I just spent 30 minutes trying to get login via public key working on a new server, and here’s a few tips that I wish I knew earlier :
SSH has a verbose mode i didn’t know about - just add the -v option. Unfortunately this wasn’t particularly useful.
> ssh -v dave@new-server.com
OpenSSH_5.2p1, OpenSSL 0.9.8l 5 Nov 2009
debug1: Reading configuration data /etc/ssh_config
debug1: Connecting to new-server.com [12.34.56.78] port 22.

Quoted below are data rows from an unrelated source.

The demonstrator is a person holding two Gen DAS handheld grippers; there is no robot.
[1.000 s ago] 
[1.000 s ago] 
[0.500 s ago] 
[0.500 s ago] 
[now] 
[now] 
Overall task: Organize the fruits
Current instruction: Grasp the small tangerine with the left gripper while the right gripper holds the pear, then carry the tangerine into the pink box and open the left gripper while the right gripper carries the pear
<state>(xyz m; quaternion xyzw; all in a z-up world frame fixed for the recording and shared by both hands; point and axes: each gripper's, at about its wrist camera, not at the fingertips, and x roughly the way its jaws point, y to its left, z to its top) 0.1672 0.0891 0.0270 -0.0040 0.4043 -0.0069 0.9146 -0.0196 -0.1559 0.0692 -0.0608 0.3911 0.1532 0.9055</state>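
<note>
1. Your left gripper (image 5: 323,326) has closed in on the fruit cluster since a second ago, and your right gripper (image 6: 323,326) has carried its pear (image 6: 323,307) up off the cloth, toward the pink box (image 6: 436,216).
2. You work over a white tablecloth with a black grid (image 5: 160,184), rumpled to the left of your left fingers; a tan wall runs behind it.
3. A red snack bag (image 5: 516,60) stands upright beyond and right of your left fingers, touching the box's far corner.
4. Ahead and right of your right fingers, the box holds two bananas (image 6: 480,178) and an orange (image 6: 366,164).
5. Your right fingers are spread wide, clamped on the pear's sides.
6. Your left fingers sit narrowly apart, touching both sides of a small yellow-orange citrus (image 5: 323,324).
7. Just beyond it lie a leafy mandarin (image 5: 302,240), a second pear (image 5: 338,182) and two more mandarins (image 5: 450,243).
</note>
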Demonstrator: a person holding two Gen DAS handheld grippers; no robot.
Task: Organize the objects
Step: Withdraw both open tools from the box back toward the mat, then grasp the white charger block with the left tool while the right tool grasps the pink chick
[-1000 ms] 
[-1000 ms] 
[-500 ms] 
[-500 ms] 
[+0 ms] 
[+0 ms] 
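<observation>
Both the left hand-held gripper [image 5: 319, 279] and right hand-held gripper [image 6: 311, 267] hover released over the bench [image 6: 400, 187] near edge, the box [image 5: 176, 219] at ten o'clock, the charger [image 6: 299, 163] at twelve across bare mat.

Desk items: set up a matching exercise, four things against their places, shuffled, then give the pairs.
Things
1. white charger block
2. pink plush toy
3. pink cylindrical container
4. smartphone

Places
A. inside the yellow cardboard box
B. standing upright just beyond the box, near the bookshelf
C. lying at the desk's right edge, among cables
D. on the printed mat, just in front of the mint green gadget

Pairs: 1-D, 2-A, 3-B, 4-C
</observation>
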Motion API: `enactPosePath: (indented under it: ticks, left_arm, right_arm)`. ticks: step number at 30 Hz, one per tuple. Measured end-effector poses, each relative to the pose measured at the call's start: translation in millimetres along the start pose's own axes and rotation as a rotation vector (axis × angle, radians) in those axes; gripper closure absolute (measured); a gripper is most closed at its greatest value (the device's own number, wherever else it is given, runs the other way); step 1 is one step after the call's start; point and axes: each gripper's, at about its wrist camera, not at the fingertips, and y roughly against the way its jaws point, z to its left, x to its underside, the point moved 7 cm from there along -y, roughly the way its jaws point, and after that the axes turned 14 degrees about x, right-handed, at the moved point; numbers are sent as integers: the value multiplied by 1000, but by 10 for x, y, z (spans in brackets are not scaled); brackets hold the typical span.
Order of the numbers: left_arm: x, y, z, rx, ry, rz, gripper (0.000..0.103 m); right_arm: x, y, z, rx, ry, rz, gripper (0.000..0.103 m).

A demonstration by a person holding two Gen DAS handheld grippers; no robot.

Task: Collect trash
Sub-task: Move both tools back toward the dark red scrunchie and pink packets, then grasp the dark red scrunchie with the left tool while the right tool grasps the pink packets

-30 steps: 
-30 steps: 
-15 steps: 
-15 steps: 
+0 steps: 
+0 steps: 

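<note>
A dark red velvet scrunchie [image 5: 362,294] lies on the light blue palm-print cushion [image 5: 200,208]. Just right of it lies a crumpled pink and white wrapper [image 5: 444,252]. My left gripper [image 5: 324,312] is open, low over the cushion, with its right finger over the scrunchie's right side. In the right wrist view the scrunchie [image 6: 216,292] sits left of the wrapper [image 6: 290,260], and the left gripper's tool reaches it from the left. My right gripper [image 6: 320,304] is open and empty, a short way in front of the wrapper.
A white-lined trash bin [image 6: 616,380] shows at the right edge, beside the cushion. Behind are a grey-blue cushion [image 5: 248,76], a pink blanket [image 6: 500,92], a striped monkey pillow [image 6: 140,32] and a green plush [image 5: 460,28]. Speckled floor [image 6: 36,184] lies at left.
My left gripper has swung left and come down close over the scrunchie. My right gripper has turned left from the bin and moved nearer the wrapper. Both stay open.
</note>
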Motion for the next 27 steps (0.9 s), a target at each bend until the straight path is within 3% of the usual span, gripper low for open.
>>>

debug1: Connection established.
debug1: identity file /Users/dave/.ssh/identity type -1
debug1: identity file /Users/dave/.ssh/id_rsa type 1
debug1: identity file /Users/dave/.ssh/id_dsa type -1
debug1: Remote protocol version 2.0, remote software version OpenSSH_4.3
debug1: match: OpenSSH_4.3 pat OpenSSH_4*
debug1: Enabling compatibility mode for protocol 2.0
debug1: Local version string SSH-2.0-OpenSSH_5.2
debug1: SSH2_MSG_KEXINIT sent
debug1: SSH2_MSG_KEXINIT received
debug1: kex: server->client aes128-ctr hmac-md5 none
debug1: kex: client->server aes128-ctr hmac-md5 none
debug1: SSH2_MSG_KEX_DH_GEX_REQUEST(1024<1024<8192) sent
debug1: expecting SSH2_MSG_KEX_DH_GEX_GROUP
debug1: SSH2_MSG_KEX_DH_GEX_INIT sent
debug1: expecting SSH2_MSG_KEX_DH_GEX_REPLY
debug1: Host 'new-server.com' is known and matches the RSA host key.
debug1: Found key in /Users/dave/.ssh/known_hosts:8
debug1: ssh_rsa_verify: signature correct
debug1: SSH2_MSG_NEWKEYS sent
debug1: expecting SSH2_MSG_NEWKEYS
debug1: SSH2_MSG_NEWKEYS received
debug1: SSH2_MSG_SERVICE_REQUEST sent
debug1: SSH2_MSG_SERVICE_ACCEPT received
debug1: Authentications that can continue: publickey,gssapi-with-mic,password
debug1: Next authentication method: publickey
debug1: Trying private key: /Users/dave/.ssh/identity
debug1: Offering public key: /Users/dave/.ssh/id_rsa
debug1: Authentications that can continue: publickey,gssapi-with-mic,password
debug1: Trying private key: /Users/dave/.ssh/id_dsa
debug1: Next authentication method: password
dave@new-server.com's password:
Tailing /var/log/secure on the target machine is a lot more useful :
> sudo tail -f /var/log/secure
Sep 14 01:26:31 new-server sshd[22107]: Authentication refused: bad ownership or modes for directory /home/dave/.ssh
Sep 14 01:26:46 new-server sshd[22108]: Connection closed by 98.76.54.32
Finally we’re getting somewhere - bad ownership or modes for directory /home/dave/.ssh.
SSH doesn’t like it if your home or ~/.ssh directories have group write permissions. Your home directory should be writable only by you, ~/.ssh should be 700, and authorized_keys should be 600 :
> chmod g-w /home/your_user
> chmod 700 /home/your_user/.ssh
> chmod 600 /home/your_user/.ssh/authorized_keys
You can also get around this by adding StrictModes off to your ssh_config file, but I’d advise against it - fixing permissions is the way to go.